Comparison of bFLICs to human RefSeq mRNA and protein
The protein sequence lengths translated from the full-CDS bFLIC CDSs range in length from 68 to 937 amino acids (aa) (Figure 3). In general, the bovine proteins lengths are similar to that of their human homologs. The relationship between homologous bovine and human proteins is demonstrated in Figure 4, where the distribution of bovine protein lengths is plotted versus their fractional difference from human protein homolog lengths. Figure 4 shows that the most common occurrence is when the bovine and human protein homolog lengths are the same, this occurs with 44% of bovine full-CDS clones. Seventy-five percent of the bovine full-CDS clones code for proteins within +/- 7% their human homolog protein lengths. Bovine proteins that are shorter than their human homologs constitute 34 % of our submission, while those that are longer constitute 22 %. These results show that while 75% of the bFLICs code for proteins identical or nearly identical in length to their human homologs, the remaining bFLICs tend to be shorter than their human homologs rather than longer. Comparison of the "short" bFLICs to the human genome and message sequence show reveals no obvious preference for internal vs. 3' terminus exon excision/change in the "short" bFLICs. The tendency towards shorter bFLICs may be due to a cloning bias towards shorter inserts resulting in the selection and sequencing of shorter bFLIC isoforms. Alternatively, this tendency may reflect fundamental differences in gene structures between human and cattle orthologs and/or paralogs. The possibility that some of these short bFLICs are associated with pseudogenes cannot be eliminated.
Comparison of bFLICs 5' UTR to mammalian 5' UTR – verifying CDS start statistics
The differences in bovine protein length relative to their human homologs could be an indication of systematic errors in the clone picking algorithm, sequencing, or annotation procedures. Since the bovine clones were selected to have a high degree of homology within the region of the human message surrounding its initiation codon ATG, differences in clone length should be attributable to truncation/extension of the CDS and differences in the 3' and 5' untranslated region (UTR). The incorrect determination of CDS start in the clone selection step, sequencing errors generating frameshifts and/or insertions/deletions, and misidentifying CDS start in the annotation process could all contribute to the misidentification of the extent of CDS, and by inference, the 5' UTR. Comparisons between full-CDS bFLIC and mammalian 5' UTR length distributions would show a bias towards larger or smaller bovine 5' UTR if the bovine CDS start was systematically chosen too far upstream or downstream of its actual position.
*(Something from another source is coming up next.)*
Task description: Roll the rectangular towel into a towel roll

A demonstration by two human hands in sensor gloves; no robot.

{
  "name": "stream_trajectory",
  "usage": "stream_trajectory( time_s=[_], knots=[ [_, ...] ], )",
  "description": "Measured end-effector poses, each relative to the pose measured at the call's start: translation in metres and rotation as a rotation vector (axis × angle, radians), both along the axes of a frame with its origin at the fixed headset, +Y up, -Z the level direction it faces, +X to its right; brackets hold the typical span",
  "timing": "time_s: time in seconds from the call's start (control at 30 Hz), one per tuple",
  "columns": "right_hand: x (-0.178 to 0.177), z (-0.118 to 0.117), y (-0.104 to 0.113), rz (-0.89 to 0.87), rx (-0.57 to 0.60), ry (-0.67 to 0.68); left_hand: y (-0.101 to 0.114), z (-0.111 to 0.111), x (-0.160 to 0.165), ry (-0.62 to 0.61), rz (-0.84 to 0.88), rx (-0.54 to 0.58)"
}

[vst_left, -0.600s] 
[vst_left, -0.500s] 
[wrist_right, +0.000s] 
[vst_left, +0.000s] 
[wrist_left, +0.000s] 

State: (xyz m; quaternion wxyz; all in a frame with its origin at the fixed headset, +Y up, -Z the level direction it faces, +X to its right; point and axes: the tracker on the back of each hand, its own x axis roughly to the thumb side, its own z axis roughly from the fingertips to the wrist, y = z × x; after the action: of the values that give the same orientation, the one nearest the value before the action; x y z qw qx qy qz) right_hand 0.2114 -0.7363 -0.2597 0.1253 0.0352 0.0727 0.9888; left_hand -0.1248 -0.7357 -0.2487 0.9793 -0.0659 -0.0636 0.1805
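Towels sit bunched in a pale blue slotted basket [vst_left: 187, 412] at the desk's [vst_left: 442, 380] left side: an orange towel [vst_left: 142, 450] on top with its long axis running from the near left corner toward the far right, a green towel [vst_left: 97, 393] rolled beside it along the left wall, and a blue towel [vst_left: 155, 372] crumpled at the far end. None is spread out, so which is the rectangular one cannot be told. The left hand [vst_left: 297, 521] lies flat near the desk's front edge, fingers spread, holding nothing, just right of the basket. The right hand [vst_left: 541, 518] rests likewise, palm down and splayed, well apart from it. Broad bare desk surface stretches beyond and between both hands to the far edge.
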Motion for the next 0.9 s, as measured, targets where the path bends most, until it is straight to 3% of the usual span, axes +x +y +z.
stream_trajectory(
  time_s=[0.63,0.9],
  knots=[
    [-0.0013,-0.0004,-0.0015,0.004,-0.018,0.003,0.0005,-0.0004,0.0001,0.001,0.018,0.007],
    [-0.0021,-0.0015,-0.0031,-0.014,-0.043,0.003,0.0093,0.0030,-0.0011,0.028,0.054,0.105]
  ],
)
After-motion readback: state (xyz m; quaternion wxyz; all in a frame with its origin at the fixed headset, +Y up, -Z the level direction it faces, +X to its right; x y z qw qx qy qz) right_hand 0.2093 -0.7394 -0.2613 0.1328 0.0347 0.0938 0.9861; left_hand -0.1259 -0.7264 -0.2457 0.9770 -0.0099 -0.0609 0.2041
Figure 5 shows that bovine and mammal 5' UTR length distributions are very similar throughout the range of 5'UTR lengths. Because only 954 sequences were sequenced, relatively few bovine full-CDS clones were found with 5' UTR lengths > 300 nt. This comparison indicates that start methionines weren't systematically misidentified skewing the 5' UTR lengths, but rather, is consistent with previously annotated 5' UTR mammalian sequence.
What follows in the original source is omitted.